Hostile Work Environment Claim Survives Dismissal

In Smith v. The City of New York, 16-cv-9244, 2018 WL 3392872 (S.D.N.Y. July 12, 2018), the court, inter alia, held that plaintiff sufficiently alleged a hostile work environment under Title VII of the Civil Rights Act of 1964, the Age Discrimination in Employment Act, the New York State Human Rights Law and the NYC Human Rights Law.

As part of plaintiff’s claim, she cited various notes she received that criticized her work performance.

From the decision:

The plaintiff alleges that she received informal notes from[] SPAA [Senior Police Administrative Aide] Thompson that were posted on a public board near the plaintiff’s work area. Am. Compl. ¶ 7. From February 2015 to August 2016, the notes appeared at least once per week and sometimes more often. Id. The plaintiff alleges that she witnessed her co-workers reading the notes and “then talking amongst themselves.” Id. The plaintiff also alleges that she was issued three minor violations and two command disciplines between February 2016 and August 2016. Id. at 31, 34, 40, 43. Generally, the plaintiff alleges that she was “subject to SPAA Thompson’s negative behavior for well over a year.” Id. at 9.

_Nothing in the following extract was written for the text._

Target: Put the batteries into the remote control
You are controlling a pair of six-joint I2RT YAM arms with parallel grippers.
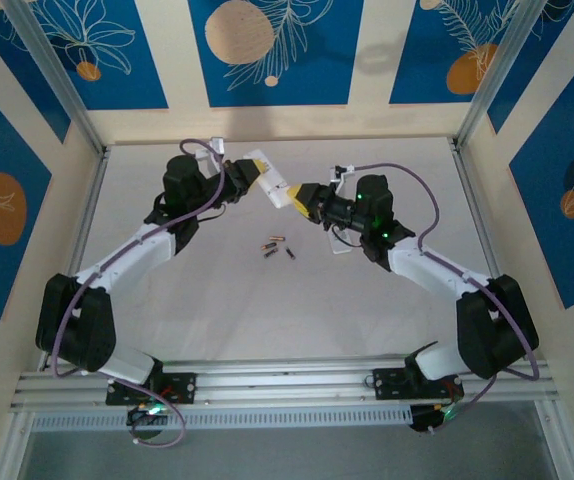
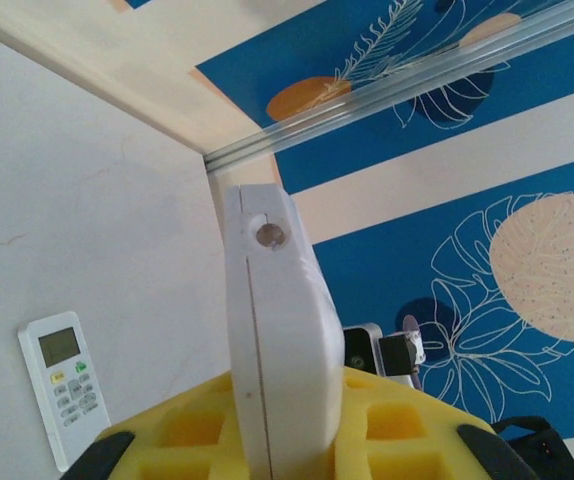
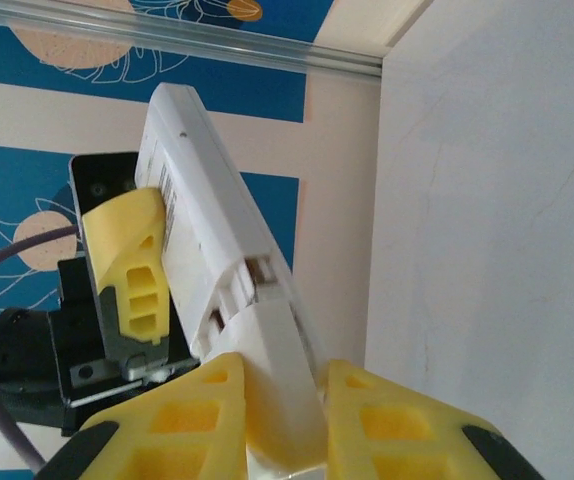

*9 While the alleged campaign against the plaintiff was not overtly hostile based on the plaintiff’s race or age, a plaintiff may rely on seemingly neutral hostile incidents to support a hostile work environment claim where she has shown that other incidents were race or sex based. See Cristofaro v. Lake Shore Cent. Sch. Dist., 473 F. App’x 28, 30 (2d Cir. 2012) (summary order) (“While facially neutral incidents may be considered ‘among the ‘totality of the circumstances’ … in any hostile work environment claim,” there must be a “circumstantial or other basis for inferring that incidents sex-neutral on their face were in fact discriminatory.” (citing Alfano v. Costello, 294 F.3d 365, 378 (2d Cir. 2002))); Figueroa v. City of New York, 118 F. App’x 524, 526 (2d Cir. 2004) (summary order) (“With respect to the offensive but gender-neutral conduct Figueroa pointed to, she offered only the conclusory statement that the harassment occurred because she is a woman. She failed to adduce evidence sufficient to link these acts to her gender or to the perpetrators’ gender-based animus.”).

As described above, the plaintiff has alleged sufficient factual circumstances to support an inference that the campaign against her was motivated by her race or age. Whether those inferences are correct cannot be decided on a motion to dismiss.